■ **ASSIGNMENT**: Please write out all of the entries beneath this line exactly, skipping the pictures.

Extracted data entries
[Start of section]
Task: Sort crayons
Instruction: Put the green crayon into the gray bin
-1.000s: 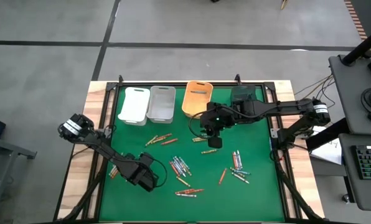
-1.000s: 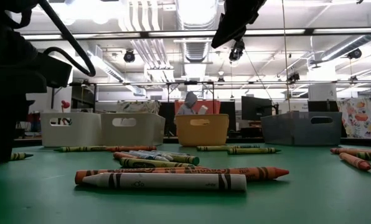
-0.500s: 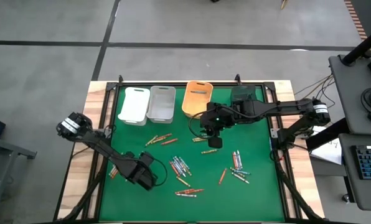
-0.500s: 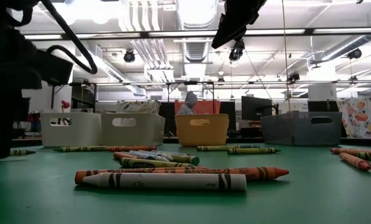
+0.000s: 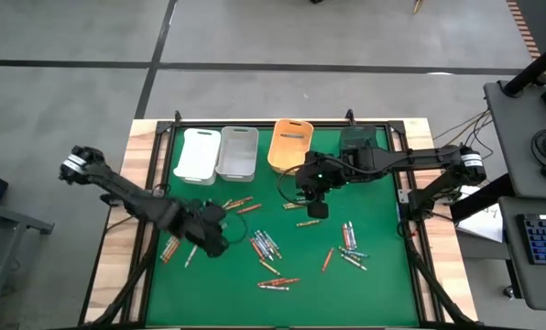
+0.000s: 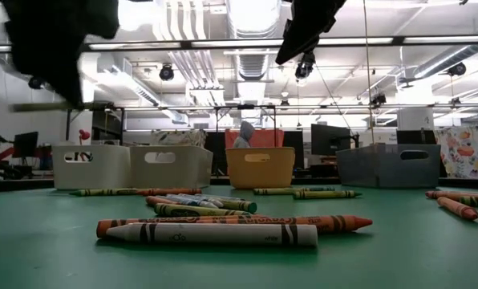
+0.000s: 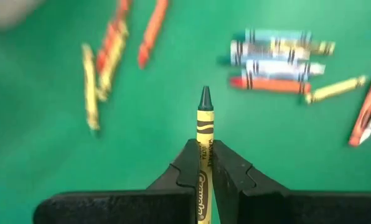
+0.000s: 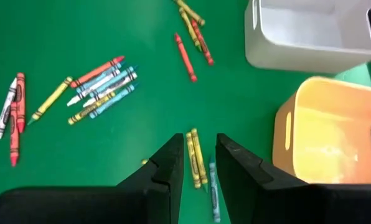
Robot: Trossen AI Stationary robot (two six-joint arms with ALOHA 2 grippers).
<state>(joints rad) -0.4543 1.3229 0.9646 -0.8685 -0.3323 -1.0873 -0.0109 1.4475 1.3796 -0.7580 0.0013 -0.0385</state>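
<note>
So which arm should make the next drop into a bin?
Probably left: the left gripper is shut on a yellow crayon. The right gripper hangs empty near the orange bin.

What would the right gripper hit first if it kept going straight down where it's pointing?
Most likely the pair of yellow crayons lying on the green mat, framed between the open right gripper; its height above them is unclear.
</note>
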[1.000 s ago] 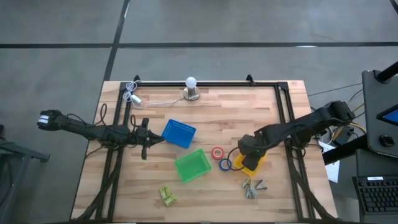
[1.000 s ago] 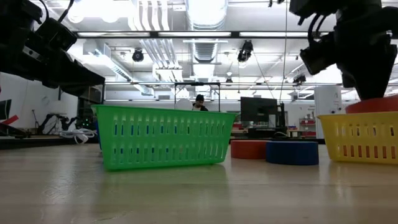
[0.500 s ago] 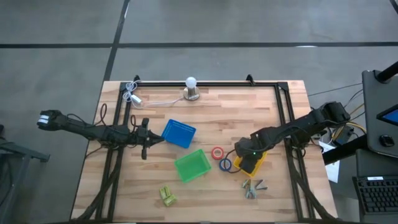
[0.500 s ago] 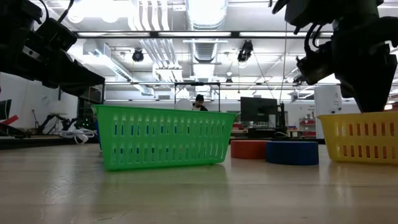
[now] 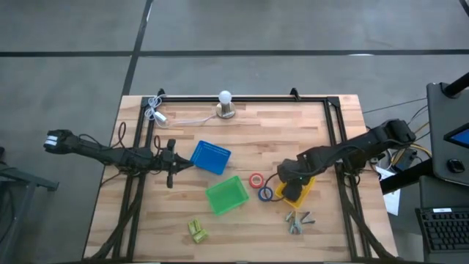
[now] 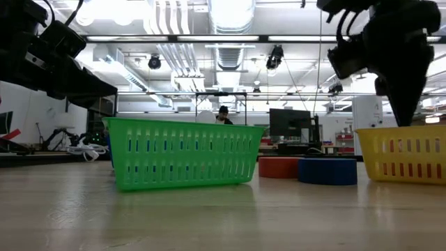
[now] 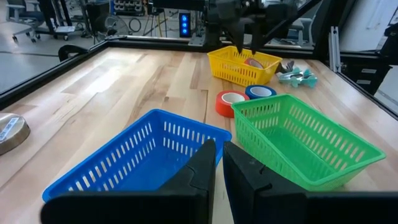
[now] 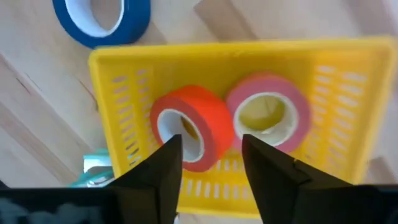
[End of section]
■ **SOLUTION BELOW**:
Task: Sort crayons
Instruction: Put the green crayon into the gray bin
-1.000s: 
-1.000s: 
-0.500s: 
-0.500s: 
+0.000s: 
+0.000s: 
+0.000s: 
+0.000s: 
Robot: Trossen AI Stationary robot (two six-joint arms with ALOHA 2 grippers).
<state>(joints rad) -0.4543 1.3229 0.9646 -0.8685 -0.3323 -1.0873 -0.0109 1.4475 1.3796 -0.7580 0.0013 -0.0385</state>
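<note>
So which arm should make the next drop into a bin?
Probably left: the left gripper is shut on a yellow crayon. The right gripper hangs empty near the orange bin.

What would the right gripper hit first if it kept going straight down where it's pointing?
Most likely the pair of yellow crayons lying on the green mat, framed between the open right gripper; its height above them is unclear.
</note>
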[1.000 s ago] 
[1.000 s ago] 
[0.500 s ago] 
[0.500 s ago] 
[now] 
[now] 
[now] 
[now] 

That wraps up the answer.